Staff Turnover Damages Productivity of Young Companies
ResearchWhile studies have shown that a moderate level of staff turnover can benefit established companies by contributing to an increase in productivity, this is not the case for more recently established firms. When employees at these younger firms are replaced, this has negative effects on the firms' productivity. This negative effect is particularly marked if the company founders have no experience of managing staff, and also becomes more pronounced the more recently the company was founded. In terms of the damage done to the productivity of these young firms by staff turnover, it does not make any difference whether the replaced employees left the company of their own accord or whether they were let go by the firm. These are the findings of a recent study carried out by the Centre for European Economic Research (ZEW) in Mannheim.
This current analysis is based on an interpretation of data collected by the KfW/ZEW Start-up Panel on 15,300 young German companies founded between 2005 and 2012. According to the findings of the study, a one per cent increase in the staff turnover rate leads to a 0.074 per cent decrease in a firm's corporate value added. In other words, if an average recently founded company replaces one out of three employees, this will lead to a loss of 22,000 euros in value added in the same year the employee is replaced. Further analyses suggest that young firms are unable to recoup this loss in productivity even over the course of the next two years, by which time the new employee should have settled in at the company.

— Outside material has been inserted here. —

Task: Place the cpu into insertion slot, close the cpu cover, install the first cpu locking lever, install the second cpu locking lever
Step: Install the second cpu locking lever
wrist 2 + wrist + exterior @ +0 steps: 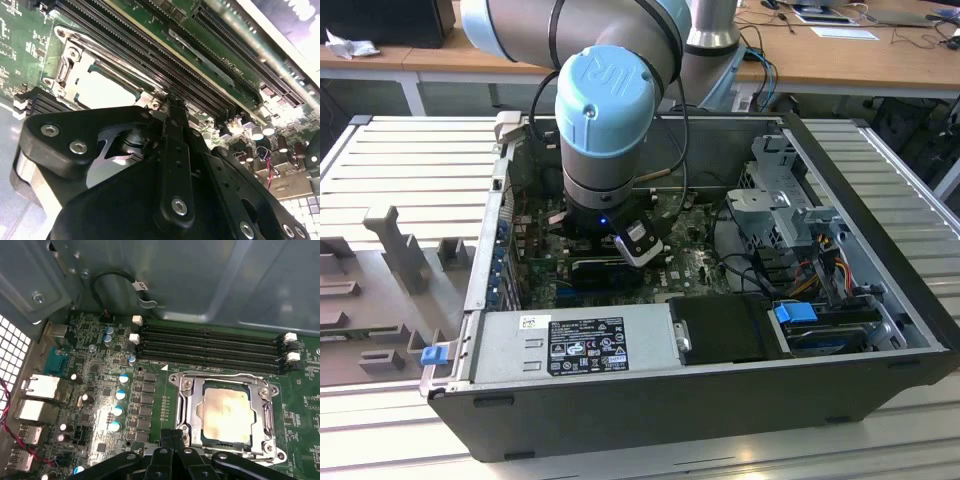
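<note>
The cpu (225,412) lies flat in the insertion slot (180,382), its pale silver face showing through the window of the cpu cover (225,383). That cover is down over the chip. My gripper (172,436) is shut, its two black fingers pressed together with nothing seen between them. The tips sit right at the socket's edge near one corner. In the second wrist view the gripper (172,100) touches or nearly touches the corner of the frame, beside the cpu (105,90). In the exterior view the arm's wrist (605,120) hangs over the motherboard inside the open computer case.
Long black memory slots (210,347) run beside the socket. Blue-topped capacitors (120,395) and rear ports (37,387) stand nearby, with a looped black cable (115,280) at the grey case wall (210,280). A power supply (570,342) and drive cage (780,205) hem in the board.
</note>
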Action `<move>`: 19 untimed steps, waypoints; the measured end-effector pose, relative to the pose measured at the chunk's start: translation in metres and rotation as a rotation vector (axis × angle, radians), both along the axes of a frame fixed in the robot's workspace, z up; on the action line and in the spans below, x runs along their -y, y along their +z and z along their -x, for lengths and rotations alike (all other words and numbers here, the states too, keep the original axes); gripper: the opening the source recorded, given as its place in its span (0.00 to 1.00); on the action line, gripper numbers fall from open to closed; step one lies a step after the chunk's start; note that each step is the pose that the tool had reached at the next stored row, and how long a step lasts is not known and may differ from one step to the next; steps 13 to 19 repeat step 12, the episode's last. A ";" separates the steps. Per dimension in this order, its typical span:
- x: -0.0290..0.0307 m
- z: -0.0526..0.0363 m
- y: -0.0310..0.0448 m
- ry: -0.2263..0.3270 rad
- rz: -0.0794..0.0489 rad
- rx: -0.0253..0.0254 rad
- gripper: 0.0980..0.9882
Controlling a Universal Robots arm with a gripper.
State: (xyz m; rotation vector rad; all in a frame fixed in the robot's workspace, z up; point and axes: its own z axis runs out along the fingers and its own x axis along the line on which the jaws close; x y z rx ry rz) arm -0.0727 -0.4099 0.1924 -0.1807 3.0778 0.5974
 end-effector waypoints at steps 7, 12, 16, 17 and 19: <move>-0.0001 0.0003 0.0221 0.000 0.000 0.0000 0.01; -0.0002 0.0003 0.0283 0.000 0.000 0.0002 0.01; -0.0002 0.0003 0.0283 0.000 0.000 0.0002 0.01; -0.0002 0.0003 0.0283 0.000 0.000 0.0002 0.01; -0.0002 0.0003 0.0283 0.000 0.000 0.0002 0.01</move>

The negative effect on productivity is particularly pronounced in recently established firms if the founders have no previous experience of managing personnel. The negative impact is around twice as high when compared to companies whose founders already had management experience. In the survey on which this ZEW study is based, 72 per cent of company founders in total said that they had previous management experience, either from founding another company or from being employed as a manager within another firm. However, a learning effect is not measurable for all the company founders with previous experience, with founders whose previous attempts at setting up a company failed, for instance, struggling with staff turnover just as much as those with absolutely no experience.

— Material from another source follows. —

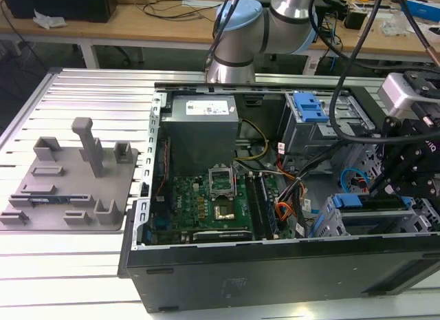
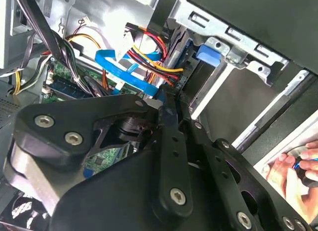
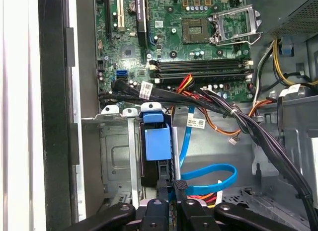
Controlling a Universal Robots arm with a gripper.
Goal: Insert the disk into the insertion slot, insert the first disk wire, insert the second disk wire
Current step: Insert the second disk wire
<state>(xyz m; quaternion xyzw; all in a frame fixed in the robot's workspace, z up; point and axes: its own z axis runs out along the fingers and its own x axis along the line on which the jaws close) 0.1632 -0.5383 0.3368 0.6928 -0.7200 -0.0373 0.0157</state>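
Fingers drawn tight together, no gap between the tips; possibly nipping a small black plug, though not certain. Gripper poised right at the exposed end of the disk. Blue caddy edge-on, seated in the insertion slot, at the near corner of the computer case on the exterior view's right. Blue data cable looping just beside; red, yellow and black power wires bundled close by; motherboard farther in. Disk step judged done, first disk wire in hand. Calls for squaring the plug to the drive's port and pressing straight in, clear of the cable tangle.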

High costs as a result of staff turnover
Furthermore, the ZEW study also found that, as companies grow older, the loss in productivity resulting from staff turnover becomes smaller. Firms that are less than 2.4 years old in particular see their productivity decrease considerably when employees are replaced. But while there are some indications that staff turnover at firms older than 2.4 years is less damaging, it still does not have a positive effect on productivity.
"The negative effect of staff turnover can be explained by the weak position of younger companies in the labour market, which makes it difficult for them to attract well-qualified employees. Another explanation is the lack of management experience among many company founders, who as a result find it hard to make sure they are matching themselves as employers to the right kind of employee," says Martin Murmann, a researcher in the ZEW Research Department "Economics of Innovation and Industrial Dynamics" and author of the study. "This means that younger firms, unlike their more established counterparts, run a higher risk of unexpectedly having to replace employees. On top of that, they also have comparatively higher costs as a result of staff turnover because departing employees in younger firms generally have a great amount of tacit knowledge."